TASK REQUIREMENTS: Your answer must be the listing repeated word for word, without its pictures.

INPUT DATA:
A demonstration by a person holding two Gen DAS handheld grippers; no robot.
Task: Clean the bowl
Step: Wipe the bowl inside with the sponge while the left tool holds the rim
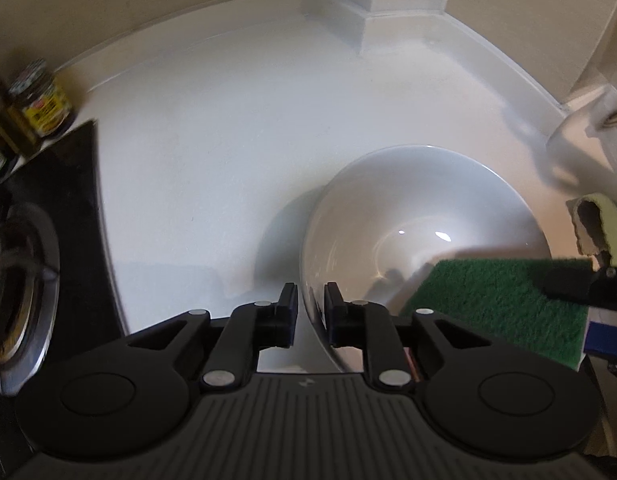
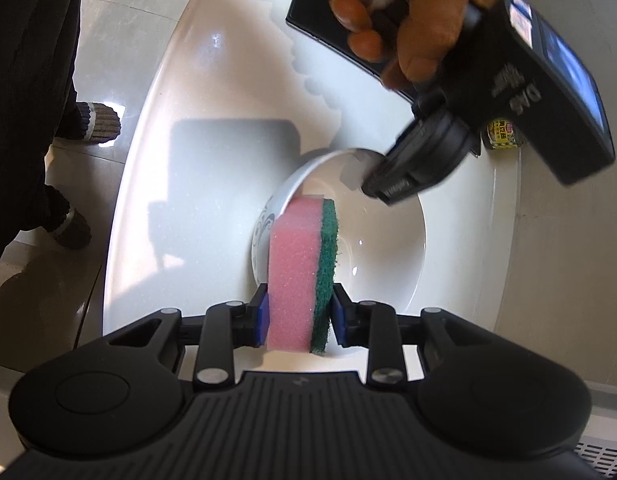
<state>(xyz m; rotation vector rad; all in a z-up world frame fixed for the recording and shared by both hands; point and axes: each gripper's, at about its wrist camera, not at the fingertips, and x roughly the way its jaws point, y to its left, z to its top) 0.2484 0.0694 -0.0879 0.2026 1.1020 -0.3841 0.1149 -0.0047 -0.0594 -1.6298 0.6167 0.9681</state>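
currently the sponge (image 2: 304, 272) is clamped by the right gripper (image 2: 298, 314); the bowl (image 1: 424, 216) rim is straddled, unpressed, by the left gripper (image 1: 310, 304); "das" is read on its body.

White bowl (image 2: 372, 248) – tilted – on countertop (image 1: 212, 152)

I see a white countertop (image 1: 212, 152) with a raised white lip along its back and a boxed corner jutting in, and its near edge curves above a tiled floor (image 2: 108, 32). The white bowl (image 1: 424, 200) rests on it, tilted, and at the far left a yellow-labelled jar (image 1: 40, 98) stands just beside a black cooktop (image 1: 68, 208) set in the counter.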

ANSWER TO THIS EXERCISE:
A demonstration by a person holding two Gen DAS handheld grippers; no robot.
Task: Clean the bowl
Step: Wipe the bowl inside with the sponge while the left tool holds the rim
<state>(xyz m; rotation vector rad; all in a z-up world frame fixed for the recording and shared by both hands; point and axes: each gripper's, at about its wrist camera, not at the fingertips, and x roughly the way its jaws point, y to its left, z to its top) 0.2484 0.0694 -0.0879 0.2026 1.1020 -0.3841 0.1149 -0.0047 -0.0594 -1.6298 0.6167 0.9681</state>
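currently the sponge (image 2: 304, 272) is clamped by the right gripper (image 2: 298, 314); the bowl (image 1: 424, 216) rim is straddled, unpressed, by the left gripper (image 1: 310, 304); "das" is read on its body.

White bowl (image 2: 372, 248) – tilted – on countertop (image 1: 212, 152)

I see a white countertop (image 1: 212, 152) with a raised white lip along its back and a boxed corner jutting in, and its near edge curves above a tiled floor (image 2: 108, 32). The white bowl (image 1: 424, 200) rests on it, tilted, and at the far left a yellow-labelled jar (image 1: 40, 98) stands just beside a black cooktop (image 1: 68, 208) set in the counter.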

The output has been given in full.